What you are asked to do:
Everything in the data below is left aside except the lines from the one containing "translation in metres" through the one containing "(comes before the"; repeat those exactly.

┄┄┄┄┄┄┄┄┄┄┄┄┄┄┄┄┄┄┄┄

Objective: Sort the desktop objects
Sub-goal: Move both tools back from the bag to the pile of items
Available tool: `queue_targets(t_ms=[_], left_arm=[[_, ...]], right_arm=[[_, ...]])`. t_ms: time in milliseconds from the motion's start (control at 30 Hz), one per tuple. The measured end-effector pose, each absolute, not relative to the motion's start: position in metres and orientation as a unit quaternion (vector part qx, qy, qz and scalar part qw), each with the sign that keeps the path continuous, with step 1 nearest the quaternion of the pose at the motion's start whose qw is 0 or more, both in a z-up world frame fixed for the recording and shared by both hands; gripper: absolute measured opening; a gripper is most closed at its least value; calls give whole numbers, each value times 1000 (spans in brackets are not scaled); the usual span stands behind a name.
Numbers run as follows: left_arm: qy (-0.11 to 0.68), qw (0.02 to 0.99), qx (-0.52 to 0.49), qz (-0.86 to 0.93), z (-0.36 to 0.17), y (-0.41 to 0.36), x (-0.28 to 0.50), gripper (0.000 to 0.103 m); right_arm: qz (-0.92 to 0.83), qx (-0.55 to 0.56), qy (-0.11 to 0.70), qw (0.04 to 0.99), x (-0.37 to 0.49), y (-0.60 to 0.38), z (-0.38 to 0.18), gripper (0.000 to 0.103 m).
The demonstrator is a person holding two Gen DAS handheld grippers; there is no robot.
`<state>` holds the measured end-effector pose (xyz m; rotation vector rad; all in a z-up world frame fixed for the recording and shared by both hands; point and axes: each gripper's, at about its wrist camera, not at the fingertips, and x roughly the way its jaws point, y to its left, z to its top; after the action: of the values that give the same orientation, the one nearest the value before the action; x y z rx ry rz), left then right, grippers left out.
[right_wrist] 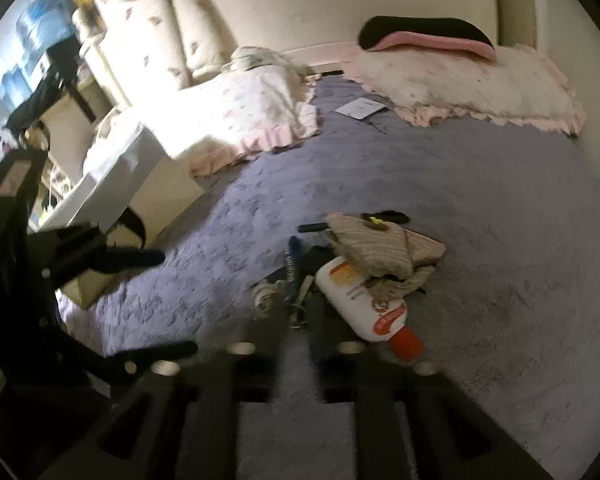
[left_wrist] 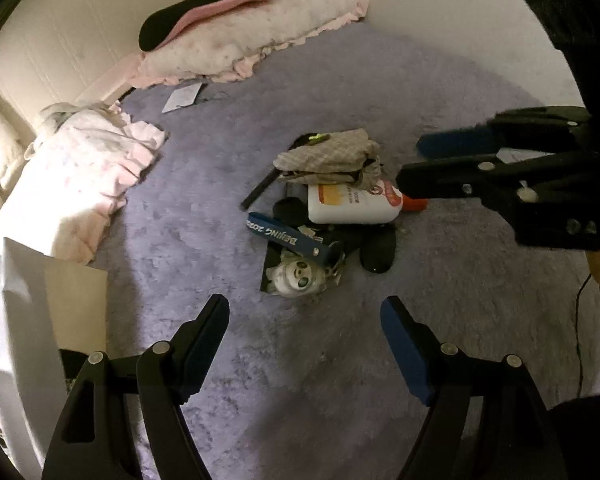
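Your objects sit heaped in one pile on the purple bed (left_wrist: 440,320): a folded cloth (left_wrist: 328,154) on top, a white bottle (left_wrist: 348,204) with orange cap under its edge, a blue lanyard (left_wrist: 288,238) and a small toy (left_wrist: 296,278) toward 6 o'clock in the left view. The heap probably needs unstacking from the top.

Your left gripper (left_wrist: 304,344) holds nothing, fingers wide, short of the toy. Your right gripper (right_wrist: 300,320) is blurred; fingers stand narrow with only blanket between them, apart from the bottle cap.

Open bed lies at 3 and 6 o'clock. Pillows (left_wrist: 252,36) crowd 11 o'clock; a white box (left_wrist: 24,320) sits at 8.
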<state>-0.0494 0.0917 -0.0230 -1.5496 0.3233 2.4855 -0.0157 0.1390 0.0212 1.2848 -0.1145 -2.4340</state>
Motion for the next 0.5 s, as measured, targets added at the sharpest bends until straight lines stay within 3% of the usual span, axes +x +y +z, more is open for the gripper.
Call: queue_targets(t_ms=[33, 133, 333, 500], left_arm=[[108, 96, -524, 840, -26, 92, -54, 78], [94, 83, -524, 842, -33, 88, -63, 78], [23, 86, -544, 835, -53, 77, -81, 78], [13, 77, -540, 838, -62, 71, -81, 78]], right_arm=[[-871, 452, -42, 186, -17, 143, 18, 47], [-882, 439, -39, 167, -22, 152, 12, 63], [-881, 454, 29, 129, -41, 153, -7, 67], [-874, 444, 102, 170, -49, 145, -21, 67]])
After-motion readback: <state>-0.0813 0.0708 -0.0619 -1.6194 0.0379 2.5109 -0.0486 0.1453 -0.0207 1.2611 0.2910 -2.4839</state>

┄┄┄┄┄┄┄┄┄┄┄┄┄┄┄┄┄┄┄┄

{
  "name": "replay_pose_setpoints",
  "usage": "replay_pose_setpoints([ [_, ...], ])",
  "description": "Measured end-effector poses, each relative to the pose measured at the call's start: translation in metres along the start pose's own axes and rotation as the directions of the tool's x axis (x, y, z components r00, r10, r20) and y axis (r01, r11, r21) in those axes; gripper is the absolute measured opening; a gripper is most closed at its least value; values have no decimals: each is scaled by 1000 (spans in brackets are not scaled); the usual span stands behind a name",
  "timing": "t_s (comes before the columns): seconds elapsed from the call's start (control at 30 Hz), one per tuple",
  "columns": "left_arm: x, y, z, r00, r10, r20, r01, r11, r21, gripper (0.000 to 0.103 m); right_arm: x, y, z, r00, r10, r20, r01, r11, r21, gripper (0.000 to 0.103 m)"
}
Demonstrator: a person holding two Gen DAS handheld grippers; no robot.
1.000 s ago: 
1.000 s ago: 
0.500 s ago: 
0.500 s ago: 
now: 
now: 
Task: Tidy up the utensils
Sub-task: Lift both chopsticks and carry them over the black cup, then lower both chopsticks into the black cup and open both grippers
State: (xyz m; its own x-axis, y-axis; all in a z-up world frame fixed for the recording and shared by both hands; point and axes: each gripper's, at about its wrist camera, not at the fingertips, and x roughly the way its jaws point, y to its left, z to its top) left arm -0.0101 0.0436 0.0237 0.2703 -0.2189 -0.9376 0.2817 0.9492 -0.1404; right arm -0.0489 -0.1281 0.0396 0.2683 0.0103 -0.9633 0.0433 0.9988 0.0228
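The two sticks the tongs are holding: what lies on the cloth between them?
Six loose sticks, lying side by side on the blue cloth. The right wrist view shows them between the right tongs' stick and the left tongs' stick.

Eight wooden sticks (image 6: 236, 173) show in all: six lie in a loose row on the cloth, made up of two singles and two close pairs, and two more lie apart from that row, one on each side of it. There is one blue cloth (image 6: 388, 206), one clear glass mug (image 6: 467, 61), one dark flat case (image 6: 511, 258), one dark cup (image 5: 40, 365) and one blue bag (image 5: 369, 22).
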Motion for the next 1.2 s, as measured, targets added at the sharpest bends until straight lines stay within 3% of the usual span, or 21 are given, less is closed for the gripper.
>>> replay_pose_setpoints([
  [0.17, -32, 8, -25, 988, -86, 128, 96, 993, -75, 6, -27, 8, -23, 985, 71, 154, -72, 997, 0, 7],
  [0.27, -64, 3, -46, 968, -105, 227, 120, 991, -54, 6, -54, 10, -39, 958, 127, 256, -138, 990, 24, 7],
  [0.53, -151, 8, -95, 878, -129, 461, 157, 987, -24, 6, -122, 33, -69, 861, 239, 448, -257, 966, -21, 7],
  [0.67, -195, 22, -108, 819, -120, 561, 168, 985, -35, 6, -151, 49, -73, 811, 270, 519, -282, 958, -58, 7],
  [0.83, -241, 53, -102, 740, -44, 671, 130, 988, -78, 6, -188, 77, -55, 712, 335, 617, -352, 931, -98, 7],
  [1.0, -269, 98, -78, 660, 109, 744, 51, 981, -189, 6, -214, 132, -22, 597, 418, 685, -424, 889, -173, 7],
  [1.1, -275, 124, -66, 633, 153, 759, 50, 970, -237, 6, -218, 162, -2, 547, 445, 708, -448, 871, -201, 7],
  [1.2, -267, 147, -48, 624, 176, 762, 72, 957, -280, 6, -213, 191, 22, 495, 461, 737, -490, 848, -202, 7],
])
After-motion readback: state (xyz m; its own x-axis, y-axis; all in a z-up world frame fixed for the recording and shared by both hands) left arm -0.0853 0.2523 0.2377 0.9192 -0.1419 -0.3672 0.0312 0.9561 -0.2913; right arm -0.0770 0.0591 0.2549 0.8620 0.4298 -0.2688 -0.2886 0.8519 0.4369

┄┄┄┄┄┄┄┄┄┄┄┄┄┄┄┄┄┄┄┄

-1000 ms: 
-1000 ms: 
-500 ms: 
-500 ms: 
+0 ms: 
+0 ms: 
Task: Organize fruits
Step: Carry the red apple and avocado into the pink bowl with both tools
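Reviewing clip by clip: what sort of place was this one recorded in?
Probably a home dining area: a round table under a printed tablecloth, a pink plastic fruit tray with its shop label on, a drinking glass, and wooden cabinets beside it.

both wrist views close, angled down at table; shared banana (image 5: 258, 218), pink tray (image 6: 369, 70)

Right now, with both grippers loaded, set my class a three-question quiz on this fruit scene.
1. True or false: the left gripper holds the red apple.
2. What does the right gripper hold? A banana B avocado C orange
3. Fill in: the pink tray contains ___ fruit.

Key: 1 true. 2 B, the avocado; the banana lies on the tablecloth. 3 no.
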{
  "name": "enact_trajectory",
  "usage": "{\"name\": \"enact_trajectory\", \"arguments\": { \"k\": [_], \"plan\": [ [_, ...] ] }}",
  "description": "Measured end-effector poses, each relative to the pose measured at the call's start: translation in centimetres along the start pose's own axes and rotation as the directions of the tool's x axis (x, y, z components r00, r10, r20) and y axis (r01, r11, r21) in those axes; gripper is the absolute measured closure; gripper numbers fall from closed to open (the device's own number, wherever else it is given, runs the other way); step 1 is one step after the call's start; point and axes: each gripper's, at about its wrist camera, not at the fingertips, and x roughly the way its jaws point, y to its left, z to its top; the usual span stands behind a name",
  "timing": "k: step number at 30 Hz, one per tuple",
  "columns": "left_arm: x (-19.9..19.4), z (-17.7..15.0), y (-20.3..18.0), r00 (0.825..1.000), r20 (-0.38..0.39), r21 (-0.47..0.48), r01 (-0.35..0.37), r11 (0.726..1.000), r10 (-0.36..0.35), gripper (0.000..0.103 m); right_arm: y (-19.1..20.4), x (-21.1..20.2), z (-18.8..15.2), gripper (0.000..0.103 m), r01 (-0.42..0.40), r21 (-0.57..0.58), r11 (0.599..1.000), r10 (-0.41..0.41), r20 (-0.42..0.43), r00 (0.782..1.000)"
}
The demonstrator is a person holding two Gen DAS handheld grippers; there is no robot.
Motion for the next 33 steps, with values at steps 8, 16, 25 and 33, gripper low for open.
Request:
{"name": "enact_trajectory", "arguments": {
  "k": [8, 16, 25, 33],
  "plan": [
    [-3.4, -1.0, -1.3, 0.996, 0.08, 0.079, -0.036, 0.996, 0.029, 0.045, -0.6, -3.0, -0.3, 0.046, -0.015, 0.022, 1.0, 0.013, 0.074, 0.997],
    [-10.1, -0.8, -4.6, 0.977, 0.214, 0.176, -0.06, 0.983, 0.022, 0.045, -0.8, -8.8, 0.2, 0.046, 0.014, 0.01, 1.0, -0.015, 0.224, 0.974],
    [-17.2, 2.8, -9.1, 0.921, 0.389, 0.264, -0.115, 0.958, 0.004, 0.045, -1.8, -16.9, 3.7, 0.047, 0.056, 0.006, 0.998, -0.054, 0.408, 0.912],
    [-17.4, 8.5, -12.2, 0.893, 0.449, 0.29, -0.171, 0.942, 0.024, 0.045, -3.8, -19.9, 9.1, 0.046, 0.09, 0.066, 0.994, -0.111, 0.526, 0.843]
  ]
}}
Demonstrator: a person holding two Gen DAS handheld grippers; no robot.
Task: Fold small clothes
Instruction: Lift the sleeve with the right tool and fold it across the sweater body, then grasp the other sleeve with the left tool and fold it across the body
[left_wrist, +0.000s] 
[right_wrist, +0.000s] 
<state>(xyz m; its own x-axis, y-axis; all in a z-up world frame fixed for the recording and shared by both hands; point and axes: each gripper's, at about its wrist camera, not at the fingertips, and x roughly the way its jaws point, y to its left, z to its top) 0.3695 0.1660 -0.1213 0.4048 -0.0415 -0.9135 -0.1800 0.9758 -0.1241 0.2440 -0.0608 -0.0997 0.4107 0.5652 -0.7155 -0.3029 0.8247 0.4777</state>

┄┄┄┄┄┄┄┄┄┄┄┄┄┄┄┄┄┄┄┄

Answer for this exercise:
  "description": "Measured end-effector poses, each relative to the pose measured at the call's start: translation in metres along the start pose's own axes and rotation as the directions of the tool's x axis (x, y, z components r00, r10, r20) and y axis (r01, r11, r21) in those axes; gripper is the absolute measured opening; a gripper is most closed at its least value; values have no decimals: each is scaled by 1000 (spans in brackets are not scaled); the usual span stands behind a name",
  "timing": "t_s (comes before the columns): seconds elapsed from the call's start (control at 30 Hz), one per tuple",

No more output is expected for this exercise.